Au nom du père et du terroir
Il n’aime pas parler de lui. Il faut vraiment insister pour qu’il donne quelques repères de son parcours personnel. Moha Lyoussi a dédié ses incursions politiques et son activisme culturel à son père, Lahcen Lyoussi, qui lui sert de marqueur pour revisiter l’histoire du Maroc contemporain et de sa propre progression dans la vie.
Le personnage impressionne par son calme et par la mesure réfléchie de son propos. Cheveux grisonnants sur un front un peu dégarni, visage émacié, traits fins, élégance raffinée et le verbe haut, Moha Lyoussi est le prototype physique et mental des gens de l’Atlas.
Avec une façade de larges coulisses en verre, la maison de Moha Lyoussi est ouverte aux proches et aux amis, comme pour dire qu’il n’a rien à cacher. Natif de Sefrou, en 1932, son enfance et son adolescence se passent à l’ombre très influente du père, à tel point qu’il fut mis avec lui en résidence surveillée à Benslimane, puis à Essaouira, par les autorités du Protectorat, pendant près de quatre ans. Le jeune Moha n’avait pas plus de 17. Il est déjà imprégné des idées anticolonialistes et des idéaux de liberté, tant aux niveaux de la pensée que, plus tard, de l’action politique. Il use son burnous sur les bancs du célèbre collège berbère d’Azrou, puis du lycée des Orangers, à Rabat. Mais sa véritable école est celle des Aït Lyoussi, la patrie des hommes libres qui n’ont d’autres horizons que les cimes des montagnes environnantes. Une sorte de déterminisme géographique et culturel qui façonnera la personnalité de Moha.
Confrontation d’idées
Préfet maritime du port de Casablanca, dans les années 1960, Moha Lyoussi a été l’un des animateurs de la mouvance populaire et député durant deux législatives, 1984-92 et 1993-97. Sans cloîtrer son activité dans un berbérisme exclusif; dont il s’est, d’ailleurs, toujours défendu, M. Lyoussi a élargi son champ d’action à toutes les problématiques de l’actualité nationale et internationale. Pour ce faire, il s’est doté d’un outil de travail, au nom du père: «Le Centre Lahcen Lyoussi pour les études et les recherches». Un centre ouvert à tous les courants de pensées. Inauguré les 20 et 21 novembre 1998, le centre a pour vocation la confrontation d’idées, y compris et surtout sur des sujets et des prises de positions qui avaient suscité une polémique enflammée et des affrontements tribunesques retentissants.
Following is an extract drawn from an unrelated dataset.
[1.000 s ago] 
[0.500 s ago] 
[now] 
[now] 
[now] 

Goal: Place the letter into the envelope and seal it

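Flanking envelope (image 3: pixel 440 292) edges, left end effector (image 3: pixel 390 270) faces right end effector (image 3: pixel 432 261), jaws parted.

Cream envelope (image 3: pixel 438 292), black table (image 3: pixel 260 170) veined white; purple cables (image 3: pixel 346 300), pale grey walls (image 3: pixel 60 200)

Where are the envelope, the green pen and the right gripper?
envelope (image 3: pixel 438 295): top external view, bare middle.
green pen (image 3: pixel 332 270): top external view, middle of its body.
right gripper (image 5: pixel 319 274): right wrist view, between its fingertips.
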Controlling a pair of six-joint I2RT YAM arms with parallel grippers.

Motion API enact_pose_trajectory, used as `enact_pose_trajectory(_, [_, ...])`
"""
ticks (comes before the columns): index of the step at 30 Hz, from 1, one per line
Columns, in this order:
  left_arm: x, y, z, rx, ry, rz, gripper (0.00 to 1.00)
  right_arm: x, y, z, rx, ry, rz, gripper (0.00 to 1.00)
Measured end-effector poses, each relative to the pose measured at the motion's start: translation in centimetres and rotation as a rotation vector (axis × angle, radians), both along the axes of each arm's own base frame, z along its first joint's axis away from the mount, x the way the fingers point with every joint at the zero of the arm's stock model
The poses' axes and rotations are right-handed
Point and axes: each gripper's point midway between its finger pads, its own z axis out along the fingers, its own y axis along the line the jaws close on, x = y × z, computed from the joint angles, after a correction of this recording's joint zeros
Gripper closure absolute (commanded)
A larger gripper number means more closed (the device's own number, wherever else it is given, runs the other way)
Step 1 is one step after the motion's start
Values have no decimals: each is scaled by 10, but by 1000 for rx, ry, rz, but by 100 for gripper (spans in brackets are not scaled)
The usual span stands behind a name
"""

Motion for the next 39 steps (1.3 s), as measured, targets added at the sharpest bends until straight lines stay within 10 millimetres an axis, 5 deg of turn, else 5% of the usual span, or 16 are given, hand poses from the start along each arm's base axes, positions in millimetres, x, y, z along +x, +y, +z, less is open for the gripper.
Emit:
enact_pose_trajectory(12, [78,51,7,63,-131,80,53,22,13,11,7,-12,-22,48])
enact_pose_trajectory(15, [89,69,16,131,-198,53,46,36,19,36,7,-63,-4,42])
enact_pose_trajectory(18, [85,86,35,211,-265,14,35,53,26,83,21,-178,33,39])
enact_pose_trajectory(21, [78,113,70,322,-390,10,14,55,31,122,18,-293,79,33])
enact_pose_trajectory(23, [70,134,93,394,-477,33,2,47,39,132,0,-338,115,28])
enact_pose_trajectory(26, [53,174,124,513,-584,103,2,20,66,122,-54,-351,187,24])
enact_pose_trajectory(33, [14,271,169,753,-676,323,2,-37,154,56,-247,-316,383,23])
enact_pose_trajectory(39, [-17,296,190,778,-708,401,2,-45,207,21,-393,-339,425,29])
À titre d’exemple, Moha Lyoussi avait réussi à mettre autour d’une table de discussion apaisée, des acteurs politiques qui étaient loin d’avoir la même approche du fameux dahir de 1958 sur les libertés publiques. Étaient présents Mahjoubi Aherdane et Abdelkrim El Khatib; Mohamed El Yazghi et Abdelouahed Radi; Kacem Zhiri et Mohamed El Ouafa; Abdelouahed Maach et Mahjoub Benseddik. Une prouesse. Sous la direction de Moha, le Centre Lahcen Lyoussi continue sur la même lancée autour de thèmes de grande pertinence politique ou intellectuelle.